WASHINGTON -- Back-to-school shopping failed to boost the pace of consumer spending last month and retal sales growth unexpectedly slowed, the Commerce Department said Friday.
With spending increasing at a modest rate, inflation remained in check in August.
Producer prices rose 0.3% from the previous month, slightly more than forecast, the Labor Department said. But during the previous year, prices were up just 1.4%.
The 0.2% rise in retail sales in August was fueled largely by demand for automobiles and was down from the 0.4% increase in July. Analysts had expected another 0.4% rise in August and the slower pace signaled consumers were cautious about their spending.
"This is not good news for retail buying this autumn and there might be no change in these conditions right into the holiday season – a projection likely to dampen spirits in the retail sector," said Kathy Bostjancic, director of macroeconomic analysis at the Conference Board.

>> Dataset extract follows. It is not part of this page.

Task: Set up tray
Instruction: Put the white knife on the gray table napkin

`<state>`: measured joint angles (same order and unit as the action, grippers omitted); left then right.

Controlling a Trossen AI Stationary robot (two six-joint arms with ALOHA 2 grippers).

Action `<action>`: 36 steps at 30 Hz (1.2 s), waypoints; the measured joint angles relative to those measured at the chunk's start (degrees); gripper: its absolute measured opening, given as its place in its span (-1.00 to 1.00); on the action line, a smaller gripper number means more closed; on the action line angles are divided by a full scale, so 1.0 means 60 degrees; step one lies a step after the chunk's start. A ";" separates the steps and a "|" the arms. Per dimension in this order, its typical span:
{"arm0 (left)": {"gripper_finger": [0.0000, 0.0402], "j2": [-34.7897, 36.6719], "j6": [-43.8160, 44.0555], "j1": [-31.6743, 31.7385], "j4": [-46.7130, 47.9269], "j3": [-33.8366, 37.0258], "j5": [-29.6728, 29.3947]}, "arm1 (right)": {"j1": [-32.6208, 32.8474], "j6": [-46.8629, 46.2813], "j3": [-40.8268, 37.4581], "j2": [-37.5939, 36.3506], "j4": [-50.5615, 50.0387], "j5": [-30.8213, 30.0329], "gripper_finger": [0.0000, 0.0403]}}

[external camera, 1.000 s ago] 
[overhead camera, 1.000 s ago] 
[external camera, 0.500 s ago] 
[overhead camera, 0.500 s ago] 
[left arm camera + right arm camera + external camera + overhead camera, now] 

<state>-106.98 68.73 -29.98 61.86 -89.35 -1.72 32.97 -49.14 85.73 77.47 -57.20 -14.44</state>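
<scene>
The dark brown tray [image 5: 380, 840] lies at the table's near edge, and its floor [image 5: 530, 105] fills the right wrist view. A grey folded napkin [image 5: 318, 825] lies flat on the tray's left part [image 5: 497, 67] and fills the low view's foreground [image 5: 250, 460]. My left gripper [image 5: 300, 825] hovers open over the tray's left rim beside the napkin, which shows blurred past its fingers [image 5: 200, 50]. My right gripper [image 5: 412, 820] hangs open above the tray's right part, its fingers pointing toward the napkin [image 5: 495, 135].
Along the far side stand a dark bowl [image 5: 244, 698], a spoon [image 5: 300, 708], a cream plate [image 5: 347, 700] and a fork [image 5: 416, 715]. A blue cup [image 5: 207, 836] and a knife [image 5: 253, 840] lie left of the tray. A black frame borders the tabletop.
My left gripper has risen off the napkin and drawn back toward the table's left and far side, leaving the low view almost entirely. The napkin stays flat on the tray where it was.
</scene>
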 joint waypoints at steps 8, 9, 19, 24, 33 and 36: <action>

The two reports were the last batch of government economic data before Federal Reserve policymakers meet next week to decide if the economy is strong enough to start reducing a key stimulus program.
The slower pace of retail sales growth the last two months after a 0.6% increase in June could give Fed officials pause about scaling back the central bank's $85 billion in monthly bond purchases. Tame inflation figures also could boost those on the Fed who want to continue the pace of purchases to stimulate demand.
Bostjancic said that there was no momentum in consumer spending beyond auto sales.
Auto sales were up 1% in August from the previous month and 12.3% from a year earlier. Excluding those figures, retail sales were up just 0.1% in August.
Purchases of electronics and appliances rose 0.8% and furniture sales were up 0.9%. But those increases were offset by a 0.9% drop in sales of sales of building materials and garden equipment and a 0.8% drop in clothing and accessories purchases.
The rise in producer prices was more than the 0.2% forecast and came because of higher costs for food and energy. Taking out those two volatile figures, prices were flat in August, the Labor Department said.